On August 13, 2021, an internal administrative hearing was held by the U.S. Medical Center for Federal Prisoners (USMCFP) to determine whether Mr. Queen met the criteria for involuntary administration of anti-psychotic medication due to grave disability or dangerousness. Forensic Psychological Report 9-10, ECF No. 62. Based on the hearing, the examining doctor found that while Mr. Queen “was mentally ill, he did not meet the criteria for involuntary medication at [the] time as he did not appear to be gravely disabled nor dangerous in the correctional environment.” Id. at 10. While Mr. Queen did “appear[] agitated” at times because he didn't believe he should be confined, he was never violent and was never judged to be dangerous to himself or others in the correctional setting. Id. at 8, 14. There is no indication that these characteristics have changed since the evaluation was made. See Mot. to Forcibly Medicate, ECF No. 66. Since Mr. Queen is not a danger to himself or others at this time, there are no alternative grounds to forcibly medicate him.

II. Sell Factors Analysis

As there are no alternative grounds to forcibly medicate Mr. Queen, the Court turns to the questions prompted by Sell: “Why is it medically appropriate forcibly to administer antipsychotic drugs to an individual who (1) is not dangerous and (2) is competent to make up his own mind about treatment? Can bringing such an individual to trial alone justify ... administration of a drug that may have adverse side effects ... ?” Id.

The Sell court recognized that the question of “whether medication is permissible to render a defendant competent” for trial is far less “objective and manageable” than questions about a defendant's dangerousness. 539 U.S. at 182. While medical experts might be better poised to make informed opinions about whether certain drugs can be used to address a defendant's dangerous behavior, courts evaluating motions to forcibly medicate on the basis of competence must weigh questions of medical expertise against “quintessentially legal questions of trial fairness and competence.” Id.

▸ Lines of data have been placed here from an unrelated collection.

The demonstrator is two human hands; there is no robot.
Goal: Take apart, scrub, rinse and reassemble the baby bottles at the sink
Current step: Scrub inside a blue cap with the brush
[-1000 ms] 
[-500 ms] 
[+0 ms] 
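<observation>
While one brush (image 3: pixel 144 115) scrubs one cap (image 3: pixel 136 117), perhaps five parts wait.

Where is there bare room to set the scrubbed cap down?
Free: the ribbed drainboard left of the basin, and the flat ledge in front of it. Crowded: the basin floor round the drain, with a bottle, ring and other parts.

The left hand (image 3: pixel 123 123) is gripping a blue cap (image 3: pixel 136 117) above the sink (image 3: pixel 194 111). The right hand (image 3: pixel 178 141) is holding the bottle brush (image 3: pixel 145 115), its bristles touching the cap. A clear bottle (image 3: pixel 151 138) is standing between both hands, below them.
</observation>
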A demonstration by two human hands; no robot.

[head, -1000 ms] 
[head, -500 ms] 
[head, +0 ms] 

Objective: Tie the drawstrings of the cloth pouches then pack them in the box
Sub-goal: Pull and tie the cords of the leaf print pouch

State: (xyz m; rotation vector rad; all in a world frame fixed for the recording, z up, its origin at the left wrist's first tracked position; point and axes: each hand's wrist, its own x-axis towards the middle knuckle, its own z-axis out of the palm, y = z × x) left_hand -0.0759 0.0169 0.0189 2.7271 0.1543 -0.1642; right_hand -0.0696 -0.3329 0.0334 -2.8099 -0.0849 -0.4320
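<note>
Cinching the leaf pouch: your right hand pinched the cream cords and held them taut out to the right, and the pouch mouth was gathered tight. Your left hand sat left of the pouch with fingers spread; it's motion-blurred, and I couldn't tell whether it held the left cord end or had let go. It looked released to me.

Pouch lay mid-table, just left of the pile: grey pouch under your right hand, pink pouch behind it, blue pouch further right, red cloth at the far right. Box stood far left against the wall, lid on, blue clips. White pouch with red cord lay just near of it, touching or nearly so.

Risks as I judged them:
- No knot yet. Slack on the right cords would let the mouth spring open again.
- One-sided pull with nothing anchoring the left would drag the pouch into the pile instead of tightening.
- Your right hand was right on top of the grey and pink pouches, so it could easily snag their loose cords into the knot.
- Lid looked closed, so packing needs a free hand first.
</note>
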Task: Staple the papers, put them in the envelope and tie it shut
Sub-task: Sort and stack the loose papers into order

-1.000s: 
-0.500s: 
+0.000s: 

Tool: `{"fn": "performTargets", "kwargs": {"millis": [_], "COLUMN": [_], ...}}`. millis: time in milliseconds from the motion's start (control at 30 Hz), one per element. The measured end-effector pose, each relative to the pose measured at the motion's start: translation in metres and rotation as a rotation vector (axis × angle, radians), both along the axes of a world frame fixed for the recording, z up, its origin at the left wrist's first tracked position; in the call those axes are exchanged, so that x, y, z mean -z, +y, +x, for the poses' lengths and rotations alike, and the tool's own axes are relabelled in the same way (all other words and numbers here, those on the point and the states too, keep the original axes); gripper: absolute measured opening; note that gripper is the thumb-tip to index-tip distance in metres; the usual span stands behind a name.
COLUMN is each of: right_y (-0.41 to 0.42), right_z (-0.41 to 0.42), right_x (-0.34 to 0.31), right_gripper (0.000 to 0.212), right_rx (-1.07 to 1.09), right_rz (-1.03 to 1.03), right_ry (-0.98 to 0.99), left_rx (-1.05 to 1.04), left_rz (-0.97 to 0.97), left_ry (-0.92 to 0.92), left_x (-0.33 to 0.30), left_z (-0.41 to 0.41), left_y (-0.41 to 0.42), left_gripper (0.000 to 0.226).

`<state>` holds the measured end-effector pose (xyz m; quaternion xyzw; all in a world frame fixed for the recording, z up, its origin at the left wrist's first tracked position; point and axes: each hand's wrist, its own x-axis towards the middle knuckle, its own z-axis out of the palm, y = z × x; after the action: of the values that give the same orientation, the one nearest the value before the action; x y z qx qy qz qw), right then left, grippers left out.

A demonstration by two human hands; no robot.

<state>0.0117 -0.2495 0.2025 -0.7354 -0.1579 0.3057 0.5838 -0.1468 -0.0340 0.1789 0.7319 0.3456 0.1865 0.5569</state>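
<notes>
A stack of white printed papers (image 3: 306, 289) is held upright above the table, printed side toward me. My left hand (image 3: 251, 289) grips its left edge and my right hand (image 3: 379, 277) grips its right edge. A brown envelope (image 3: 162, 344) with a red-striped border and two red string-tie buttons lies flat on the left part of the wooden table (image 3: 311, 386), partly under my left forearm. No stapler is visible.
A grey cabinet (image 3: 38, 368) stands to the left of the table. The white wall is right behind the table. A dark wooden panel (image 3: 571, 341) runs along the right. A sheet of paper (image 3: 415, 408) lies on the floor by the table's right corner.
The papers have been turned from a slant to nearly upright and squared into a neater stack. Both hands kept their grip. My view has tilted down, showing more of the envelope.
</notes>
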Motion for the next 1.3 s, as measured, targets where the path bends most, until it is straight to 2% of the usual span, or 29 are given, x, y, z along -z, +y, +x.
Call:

To meet the “clear and convincing” standard set by the 5th Circuit for motions to forcibly medicate, the government must show that its “factual contentions are ‘highly probable.'” Colorado v. New Mexico, 467 U.S. 310, 316 (1984) (defining clear and convincing evidence). The Court finds that the Government has not met its burden of showing by clear and convincing proof that its interest in prosecution outweighs Mr. Queen's liberty interest.

a. Are there important government interests at stake? Are there special circumstances that weaken those interests?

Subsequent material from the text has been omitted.